▶ _WORK INSTRUCTIONS_: In the data below, find the line that contains "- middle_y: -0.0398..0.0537" and the line that contains "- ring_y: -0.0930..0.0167". Copy both, plus every line between them, exactly.

Collected data entries
***

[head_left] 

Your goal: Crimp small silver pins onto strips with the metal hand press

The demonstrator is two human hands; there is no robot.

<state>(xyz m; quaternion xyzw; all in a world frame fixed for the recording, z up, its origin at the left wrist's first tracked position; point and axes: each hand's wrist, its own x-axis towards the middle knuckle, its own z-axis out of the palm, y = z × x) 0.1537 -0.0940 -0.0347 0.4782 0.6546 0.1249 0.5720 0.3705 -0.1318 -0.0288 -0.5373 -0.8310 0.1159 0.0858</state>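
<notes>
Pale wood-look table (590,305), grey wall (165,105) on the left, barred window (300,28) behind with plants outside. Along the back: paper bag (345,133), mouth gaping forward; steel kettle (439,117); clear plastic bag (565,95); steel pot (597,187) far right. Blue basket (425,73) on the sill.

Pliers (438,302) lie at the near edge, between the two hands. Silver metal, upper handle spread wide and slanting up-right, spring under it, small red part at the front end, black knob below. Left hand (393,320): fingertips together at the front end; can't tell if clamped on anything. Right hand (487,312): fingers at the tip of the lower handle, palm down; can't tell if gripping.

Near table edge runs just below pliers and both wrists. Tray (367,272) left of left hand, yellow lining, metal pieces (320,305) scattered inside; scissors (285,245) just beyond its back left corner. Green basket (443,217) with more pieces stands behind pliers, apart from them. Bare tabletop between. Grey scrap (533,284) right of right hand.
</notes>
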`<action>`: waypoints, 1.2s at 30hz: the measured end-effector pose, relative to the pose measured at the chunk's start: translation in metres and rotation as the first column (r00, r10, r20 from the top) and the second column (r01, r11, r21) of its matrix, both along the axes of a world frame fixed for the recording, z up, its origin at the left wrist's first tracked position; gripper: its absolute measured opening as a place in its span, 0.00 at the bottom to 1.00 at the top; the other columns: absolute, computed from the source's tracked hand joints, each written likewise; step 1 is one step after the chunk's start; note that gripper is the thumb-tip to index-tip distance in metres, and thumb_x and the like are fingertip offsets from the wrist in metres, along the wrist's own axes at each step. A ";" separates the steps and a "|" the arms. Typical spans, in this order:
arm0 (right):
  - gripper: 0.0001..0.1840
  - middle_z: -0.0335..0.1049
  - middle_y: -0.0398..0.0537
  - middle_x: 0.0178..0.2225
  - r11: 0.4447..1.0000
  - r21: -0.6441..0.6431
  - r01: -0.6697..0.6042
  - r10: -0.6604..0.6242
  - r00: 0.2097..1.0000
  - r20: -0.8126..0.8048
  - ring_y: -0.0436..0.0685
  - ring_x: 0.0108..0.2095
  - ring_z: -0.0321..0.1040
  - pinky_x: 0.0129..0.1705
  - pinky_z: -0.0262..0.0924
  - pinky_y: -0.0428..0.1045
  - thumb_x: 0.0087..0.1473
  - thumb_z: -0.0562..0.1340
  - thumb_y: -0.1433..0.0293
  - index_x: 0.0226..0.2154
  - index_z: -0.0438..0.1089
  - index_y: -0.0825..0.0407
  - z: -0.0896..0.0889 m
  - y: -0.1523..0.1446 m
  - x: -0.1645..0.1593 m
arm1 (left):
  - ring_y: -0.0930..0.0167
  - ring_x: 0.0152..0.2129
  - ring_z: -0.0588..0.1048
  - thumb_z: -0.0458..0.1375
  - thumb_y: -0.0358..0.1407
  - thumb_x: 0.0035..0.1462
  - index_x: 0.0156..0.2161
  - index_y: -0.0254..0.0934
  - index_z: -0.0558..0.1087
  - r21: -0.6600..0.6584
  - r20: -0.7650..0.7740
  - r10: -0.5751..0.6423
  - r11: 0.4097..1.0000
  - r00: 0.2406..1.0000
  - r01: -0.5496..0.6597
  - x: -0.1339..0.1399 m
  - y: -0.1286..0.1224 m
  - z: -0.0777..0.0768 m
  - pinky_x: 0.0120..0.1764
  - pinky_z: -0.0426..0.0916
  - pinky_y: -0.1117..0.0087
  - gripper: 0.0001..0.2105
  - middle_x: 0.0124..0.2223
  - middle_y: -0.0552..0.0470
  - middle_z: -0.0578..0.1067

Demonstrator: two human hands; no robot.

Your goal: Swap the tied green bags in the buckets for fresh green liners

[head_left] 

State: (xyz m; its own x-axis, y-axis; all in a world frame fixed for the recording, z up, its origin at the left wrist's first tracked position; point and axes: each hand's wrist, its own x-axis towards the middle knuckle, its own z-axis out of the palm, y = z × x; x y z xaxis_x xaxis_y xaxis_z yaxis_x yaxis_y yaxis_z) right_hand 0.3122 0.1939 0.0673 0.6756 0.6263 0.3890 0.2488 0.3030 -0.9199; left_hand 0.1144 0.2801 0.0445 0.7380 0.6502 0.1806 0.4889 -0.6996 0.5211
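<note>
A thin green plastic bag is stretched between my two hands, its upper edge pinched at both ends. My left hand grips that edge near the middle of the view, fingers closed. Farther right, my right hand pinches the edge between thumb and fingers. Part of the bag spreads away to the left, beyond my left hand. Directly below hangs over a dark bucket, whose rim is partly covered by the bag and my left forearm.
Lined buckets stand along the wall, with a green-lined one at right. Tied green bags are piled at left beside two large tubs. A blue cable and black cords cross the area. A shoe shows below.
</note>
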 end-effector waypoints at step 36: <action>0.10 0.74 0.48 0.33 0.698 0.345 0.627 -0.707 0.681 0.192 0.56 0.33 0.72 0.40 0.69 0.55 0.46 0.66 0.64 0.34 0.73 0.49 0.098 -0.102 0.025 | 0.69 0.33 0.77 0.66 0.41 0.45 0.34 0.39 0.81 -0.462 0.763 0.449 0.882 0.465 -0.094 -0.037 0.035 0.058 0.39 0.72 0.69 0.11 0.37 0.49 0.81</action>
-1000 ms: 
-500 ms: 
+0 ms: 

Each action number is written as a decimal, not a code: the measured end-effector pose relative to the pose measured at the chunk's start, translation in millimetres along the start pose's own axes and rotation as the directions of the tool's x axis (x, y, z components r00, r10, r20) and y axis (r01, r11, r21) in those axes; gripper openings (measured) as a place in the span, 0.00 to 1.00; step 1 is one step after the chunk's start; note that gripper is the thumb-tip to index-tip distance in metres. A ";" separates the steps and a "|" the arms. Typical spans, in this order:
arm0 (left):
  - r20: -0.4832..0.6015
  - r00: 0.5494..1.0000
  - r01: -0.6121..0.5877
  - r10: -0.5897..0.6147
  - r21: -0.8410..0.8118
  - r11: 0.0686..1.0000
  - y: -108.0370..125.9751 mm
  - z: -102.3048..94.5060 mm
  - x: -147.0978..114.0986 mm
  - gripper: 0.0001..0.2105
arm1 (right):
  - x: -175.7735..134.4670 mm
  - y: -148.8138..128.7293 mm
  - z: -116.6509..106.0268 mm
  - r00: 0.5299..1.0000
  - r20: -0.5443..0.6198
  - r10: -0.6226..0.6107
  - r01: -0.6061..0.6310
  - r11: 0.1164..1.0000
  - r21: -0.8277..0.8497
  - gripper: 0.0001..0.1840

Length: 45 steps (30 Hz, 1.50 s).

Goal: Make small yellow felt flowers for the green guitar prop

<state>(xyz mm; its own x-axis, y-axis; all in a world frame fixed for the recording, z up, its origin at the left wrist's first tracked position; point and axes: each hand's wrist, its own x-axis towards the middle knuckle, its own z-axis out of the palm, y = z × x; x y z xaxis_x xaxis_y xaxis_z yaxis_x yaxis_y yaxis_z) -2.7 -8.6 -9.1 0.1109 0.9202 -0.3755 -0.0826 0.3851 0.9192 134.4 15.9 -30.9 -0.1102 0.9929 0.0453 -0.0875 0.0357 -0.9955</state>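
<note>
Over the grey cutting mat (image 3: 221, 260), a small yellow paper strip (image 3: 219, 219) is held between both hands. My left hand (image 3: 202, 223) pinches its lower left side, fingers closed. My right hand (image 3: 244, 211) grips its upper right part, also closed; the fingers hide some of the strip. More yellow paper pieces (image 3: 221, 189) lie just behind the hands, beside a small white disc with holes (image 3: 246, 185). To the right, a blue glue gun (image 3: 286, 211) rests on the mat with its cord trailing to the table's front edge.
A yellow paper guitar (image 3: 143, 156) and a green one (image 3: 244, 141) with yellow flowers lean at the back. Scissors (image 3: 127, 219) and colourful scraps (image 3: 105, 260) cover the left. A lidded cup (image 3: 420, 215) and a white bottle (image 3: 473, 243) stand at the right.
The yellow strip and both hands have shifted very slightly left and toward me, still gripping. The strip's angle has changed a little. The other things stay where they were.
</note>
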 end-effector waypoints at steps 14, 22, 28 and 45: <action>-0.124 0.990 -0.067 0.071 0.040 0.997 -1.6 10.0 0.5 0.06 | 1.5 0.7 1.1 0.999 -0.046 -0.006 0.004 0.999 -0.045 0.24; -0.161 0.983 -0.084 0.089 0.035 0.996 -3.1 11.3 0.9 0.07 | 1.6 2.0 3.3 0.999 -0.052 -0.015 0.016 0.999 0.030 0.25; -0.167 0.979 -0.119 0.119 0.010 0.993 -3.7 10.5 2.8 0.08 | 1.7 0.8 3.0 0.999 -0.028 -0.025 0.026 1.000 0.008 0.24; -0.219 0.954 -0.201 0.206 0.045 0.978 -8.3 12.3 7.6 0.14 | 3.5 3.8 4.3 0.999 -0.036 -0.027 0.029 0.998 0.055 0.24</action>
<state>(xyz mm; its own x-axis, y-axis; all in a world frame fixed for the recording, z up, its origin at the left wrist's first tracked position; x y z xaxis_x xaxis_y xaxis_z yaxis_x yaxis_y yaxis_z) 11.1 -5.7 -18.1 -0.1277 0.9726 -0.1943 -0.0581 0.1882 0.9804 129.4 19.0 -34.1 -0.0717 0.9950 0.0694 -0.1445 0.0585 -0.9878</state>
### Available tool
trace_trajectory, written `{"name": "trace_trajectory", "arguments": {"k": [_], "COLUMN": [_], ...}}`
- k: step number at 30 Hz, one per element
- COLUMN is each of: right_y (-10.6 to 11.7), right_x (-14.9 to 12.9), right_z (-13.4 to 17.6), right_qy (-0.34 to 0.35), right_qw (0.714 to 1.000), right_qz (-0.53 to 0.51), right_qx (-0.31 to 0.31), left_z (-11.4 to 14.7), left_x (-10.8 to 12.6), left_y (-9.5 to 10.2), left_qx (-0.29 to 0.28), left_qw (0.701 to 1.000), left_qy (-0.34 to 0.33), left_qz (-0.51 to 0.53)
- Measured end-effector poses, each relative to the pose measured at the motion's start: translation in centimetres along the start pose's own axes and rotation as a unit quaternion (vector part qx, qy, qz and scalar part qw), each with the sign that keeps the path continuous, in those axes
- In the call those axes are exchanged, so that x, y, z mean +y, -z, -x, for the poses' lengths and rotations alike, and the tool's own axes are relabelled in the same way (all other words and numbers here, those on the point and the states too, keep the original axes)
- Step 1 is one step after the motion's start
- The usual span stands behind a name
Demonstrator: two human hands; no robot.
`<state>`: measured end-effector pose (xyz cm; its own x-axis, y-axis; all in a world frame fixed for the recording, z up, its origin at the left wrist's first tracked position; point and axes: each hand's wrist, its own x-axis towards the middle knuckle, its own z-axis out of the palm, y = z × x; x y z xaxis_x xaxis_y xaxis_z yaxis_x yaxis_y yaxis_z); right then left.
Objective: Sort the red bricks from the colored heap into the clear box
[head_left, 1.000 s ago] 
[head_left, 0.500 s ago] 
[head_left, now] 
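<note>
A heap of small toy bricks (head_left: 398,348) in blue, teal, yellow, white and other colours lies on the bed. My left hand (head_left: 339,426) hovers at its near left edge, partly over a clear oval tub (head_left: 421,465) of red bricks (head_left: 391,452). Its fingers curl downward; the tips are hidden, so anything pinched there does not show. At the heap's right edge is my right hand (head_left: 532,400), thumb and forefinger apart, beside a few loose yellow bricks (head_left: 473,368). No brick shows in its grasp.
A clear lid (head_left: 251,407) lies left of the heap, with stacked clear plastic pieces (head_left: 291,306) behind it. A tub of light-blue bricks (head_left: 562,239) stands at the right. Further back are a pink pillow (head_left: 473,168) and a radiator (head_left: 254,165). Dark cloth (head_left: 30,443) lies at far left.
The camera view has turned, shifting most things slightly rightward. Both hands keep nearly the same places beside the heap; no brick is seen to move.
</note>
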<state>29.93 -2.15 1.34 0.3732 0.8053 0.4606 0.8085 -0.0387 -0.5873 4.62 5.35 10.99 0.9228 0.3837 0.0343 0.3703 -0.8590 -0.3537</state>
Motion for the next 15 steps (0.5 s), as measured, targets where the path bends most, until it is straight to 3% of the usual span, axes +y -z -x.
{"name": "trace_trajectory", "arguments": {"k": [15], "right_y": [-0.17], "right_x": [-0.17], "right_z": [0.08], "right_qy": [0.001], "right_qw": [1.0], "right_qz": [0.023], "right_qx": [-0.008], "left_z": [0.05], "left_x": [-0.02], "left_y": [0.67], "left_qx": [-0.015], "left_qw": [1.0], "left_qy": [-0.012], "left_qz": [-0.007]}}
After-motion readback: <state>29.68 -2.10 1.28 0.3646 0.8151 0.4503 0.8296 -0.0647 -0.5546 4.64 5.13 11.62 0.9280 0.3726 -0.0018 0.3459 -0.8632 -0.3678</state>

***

▶ _ANSWER FOR THIS EXERCISE_:
  - middle_y: -0.0398..0.0537
  - middle_x: 0.0178..0.2225
  - r11: 0.4447..1.0000
  - r21: -0.6441..0.6431
  - r01: -0.6697..0.6042
  - r10: -0.6604..0.6242
  - r00: 0.2097..1.0000
  - r20: -0.8126..0.8048
  - ring_y: -0.0436..0.0685
  - ring_x: 0.0108..0.2095
  - ring_z: -0.0321..0.1040
  - pinky_x: 0.0129..0.1705
  - pinky_z: -0.0262..0.0924
  - pinky_y: -0.0428..0.1045
  - thumb_x: 0.0087..0.1473
  - thumb_z: -0.0562..0.1340
  - thumb_y: -0.1433..0.0293
  - index_x: 0.0226..0.2154
  - index_z: -0.0438..0.1089
  - index_y: -0.0825..0.0407
  - z: -0.0896..0.0889 m
  - y: -0.1523..0.1446 m
  - x: -0.1645..0.1593 m
arm1 (left):
  - ring_y: -0.0930..0.0167

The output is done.